§ Problem requirements
Copy, word for word, the lines of the entries below between the one with "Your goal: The" and the one with "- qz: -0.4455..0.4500", inclusive, and leave out everything else.

=-=-=

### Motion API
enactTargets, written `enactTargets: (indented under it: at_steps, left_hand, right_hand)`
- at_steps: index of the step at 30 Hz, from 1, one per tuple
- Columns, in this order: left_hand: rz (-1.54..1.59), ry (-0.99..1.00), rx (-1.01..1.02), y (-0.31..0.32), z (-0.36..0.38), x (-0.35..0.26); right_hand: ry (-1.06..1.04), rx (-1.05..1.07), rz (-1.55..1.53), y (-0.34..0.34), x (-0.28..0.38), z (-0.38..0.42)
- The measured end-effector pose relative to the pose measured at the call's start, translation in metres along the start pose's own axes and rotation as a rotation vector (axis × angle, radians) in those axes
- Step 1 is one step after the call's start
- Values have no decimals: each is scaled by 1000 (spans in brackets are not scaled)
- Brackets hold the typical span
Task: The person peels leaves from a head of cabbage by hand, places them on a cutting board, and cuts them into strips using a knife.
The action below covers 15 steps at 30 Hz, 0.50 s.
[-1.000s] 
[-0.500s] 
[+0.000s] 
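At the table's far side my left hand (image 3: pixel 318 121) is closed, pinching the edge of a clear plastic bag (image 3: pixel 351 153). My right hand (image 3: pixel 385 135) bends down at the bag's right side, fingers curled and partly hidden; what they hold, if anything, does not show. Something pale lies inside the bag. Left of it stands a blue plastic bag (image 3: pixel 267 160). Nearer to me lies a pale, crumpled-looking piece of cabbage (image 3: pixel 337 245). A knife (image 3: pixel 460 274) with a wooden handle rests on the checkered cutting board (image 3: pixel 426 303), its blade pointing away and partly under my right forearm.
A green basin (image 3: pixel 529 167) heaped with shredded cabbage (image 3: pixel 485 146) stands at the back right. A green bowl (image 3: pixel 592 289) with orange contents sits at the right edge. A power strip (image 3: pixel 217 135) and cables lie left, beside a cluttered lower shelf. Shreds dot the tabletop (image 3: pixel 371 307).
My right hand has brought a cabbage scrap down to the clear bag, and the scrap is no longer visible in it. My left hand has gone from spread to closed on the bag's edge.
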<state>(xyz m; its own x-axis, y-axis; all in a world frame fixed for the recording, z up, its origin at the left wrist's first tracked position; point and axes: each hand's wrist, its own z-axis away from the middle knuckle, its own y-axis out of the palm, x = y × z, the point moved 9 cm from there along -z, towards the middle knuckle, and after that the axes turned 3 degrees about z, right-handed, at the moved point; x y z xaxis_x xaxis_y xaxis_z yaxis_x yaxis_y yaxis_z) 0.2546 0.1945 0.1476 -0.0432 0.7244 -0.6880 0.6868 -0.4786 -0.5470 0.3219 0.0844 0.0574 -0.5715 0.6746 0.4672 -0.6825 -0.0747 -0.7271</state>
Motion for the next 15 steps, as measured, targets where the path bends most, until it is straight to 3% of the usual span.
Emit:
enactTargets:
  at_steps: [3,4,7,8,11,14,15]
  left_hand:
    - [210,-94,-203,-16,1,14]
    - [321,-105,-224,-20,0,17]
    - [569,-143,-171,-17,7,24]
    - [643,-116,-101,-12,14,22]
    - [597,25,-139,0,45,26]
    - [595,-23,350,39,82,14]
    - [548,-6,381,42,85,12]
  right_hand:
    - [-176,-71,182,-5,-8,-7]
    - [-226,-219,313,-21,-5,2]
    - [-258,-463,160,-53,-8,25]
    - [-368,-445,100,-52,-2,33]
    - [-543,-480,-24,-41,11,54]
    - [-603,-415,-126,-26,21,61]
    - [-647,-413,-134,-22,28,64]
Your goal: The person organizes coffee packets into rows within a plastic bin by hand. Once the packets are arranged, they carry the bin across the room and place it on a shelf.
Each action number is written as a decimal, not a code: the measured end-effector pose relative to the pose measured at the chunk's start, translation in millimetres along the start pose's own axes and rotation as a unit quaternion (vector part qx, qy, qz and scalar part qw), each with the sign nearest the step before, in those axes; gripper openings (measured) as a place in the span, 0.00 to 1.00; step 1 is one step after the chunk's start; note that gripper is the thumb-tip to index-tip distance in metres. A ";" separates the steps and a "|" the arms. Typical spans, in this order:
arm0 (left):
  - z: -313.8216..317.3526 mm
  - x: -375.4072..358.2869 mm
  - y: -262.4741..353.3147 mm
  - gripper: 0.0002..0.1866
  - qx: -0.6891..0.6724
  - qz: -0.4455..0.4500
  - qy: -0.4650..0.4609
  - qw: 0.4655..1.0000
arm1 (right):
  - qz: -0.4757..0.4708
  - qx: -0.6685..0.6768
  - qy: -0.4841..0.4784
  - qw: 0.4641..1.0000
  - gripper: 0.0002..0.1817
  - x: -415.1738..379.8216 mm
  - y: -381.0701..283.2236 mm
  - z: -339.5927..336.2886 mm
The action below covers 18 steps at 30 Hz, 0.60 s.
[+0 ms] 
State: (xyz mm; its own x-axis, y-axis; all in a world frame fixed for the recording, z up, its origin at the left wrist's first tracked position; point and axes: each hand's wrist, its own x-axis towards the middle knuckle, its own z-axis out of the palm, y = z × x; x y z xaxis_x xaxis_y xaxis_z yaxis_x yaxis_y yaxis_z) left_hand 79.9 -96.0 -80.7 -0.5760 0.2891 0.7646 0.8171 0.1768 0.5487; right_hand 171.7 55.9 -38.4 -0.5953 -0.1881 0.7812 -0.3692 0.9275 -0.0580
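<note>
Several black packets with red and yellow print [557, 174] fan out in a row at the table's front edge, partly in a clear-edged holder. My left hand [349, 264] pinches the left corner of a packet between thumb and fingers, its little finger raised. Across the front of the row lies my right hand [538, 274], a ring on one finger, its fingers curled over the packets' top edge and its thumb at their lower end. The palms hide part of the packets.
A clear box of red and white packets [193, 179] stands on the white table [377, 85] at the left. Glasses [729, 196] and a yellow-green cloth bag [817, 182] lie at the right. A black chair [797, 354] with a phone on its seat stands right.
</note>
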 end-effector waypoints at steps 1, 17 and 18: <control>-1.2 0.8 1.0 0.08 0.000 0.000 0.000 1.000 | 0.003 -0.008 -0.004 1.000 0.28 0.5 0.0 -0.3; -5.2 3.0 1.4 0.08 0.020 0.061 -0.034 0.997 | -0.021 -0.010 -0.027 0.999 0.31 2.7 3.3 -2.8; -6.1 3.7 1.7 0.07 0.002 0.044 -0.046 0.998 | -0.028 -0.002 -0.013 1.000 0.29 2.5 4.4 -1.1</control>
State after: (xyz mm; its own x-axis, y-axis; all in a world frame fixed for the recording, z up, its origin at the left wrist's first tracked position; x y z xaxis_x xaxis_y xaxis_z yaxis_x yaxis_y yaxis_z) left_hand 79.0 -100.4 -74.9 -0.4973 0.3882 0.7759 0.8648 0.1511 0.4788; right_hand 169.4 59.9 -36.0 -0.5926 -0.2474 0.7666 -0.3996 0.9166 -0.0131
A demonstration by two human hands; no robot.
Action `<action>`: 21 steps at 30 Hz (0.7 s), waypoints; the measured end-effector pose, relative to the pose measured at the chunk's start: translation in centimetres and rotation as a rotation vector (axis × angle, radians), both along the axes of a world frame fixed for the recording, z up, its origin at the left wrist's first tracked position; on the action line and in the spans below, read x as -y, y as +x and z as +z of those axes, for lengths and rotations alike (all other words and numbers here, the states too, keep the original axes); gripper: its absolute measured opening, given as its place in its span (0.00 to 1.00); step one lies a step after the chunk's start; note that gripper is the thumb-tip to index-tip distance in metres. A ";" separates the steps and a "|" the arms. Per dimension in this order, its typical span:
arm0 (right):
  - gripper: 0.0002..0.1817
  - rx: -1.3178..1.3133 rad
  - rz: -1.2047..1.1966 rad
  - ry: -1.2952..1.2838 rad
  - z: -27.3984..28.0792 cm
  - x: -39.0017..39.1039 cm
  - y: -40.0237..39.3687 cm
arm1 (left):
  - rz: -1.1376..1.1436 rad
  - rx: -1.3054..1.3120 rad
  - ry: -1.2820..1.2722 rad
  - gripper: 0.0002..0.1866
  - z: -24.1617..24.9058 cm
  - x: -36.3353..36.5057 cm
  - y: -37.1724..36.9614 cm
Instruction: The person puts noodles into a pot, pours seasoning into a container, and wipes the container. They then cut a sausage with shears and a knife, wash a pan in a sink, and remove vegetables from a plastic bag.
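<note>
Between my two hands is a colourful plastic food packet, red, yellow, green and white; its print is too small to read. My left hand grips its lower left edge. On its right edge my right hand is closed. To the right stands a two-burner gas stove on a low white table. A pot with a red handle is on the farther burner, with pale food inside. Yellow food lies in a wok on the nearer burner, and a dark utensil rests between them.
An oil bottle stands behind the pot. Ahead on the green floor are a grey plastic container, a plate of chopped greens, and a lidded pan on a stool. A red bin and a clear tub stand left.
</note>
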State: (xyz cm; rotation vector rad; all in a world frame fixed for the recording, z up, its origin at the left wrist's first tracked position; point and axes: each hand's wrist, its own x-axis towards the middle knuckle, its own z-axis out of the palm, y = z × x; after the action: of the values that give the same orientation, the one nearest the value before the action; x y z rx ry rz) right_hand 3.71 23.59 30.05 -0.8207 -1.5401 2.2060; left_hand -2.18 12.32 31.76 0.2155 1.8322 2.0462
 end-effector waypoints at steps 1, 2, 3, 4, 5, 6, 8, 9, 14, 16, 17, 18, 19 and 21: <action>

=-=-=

§ Reply
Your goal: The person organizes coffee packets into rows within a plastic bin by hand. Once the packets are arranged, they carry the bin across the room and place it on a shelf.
Each action number is written as a decimal, not a code: the measured end-effector pose relative to the pose measured at the chunk's start, translation in millimetres along the start pose's own axes and rotation as a unit quaternion (vector part qx, qy, qz and scalar part qw), each with the sign nearest the step before, in those axes; gripper openings (measured) as a place in the span, 0.00 to 1.00; step 1 is one step after the chunk's start; note that gripper is the thumb-tip to index-tip distance in metres. A ";" separates the steps and a "|" the arms. Typical spans, in this order:
arm0 (left):
  - z: -313.8216..317.3526 mm
  - x: -375.4072..358.2869 mm
  - y: -262.4741..353.3147 mm
  - gripper: 0.0002..0.1866
  - qx: -0.6891..0.6724
  - qz: -0.4455..0.4500

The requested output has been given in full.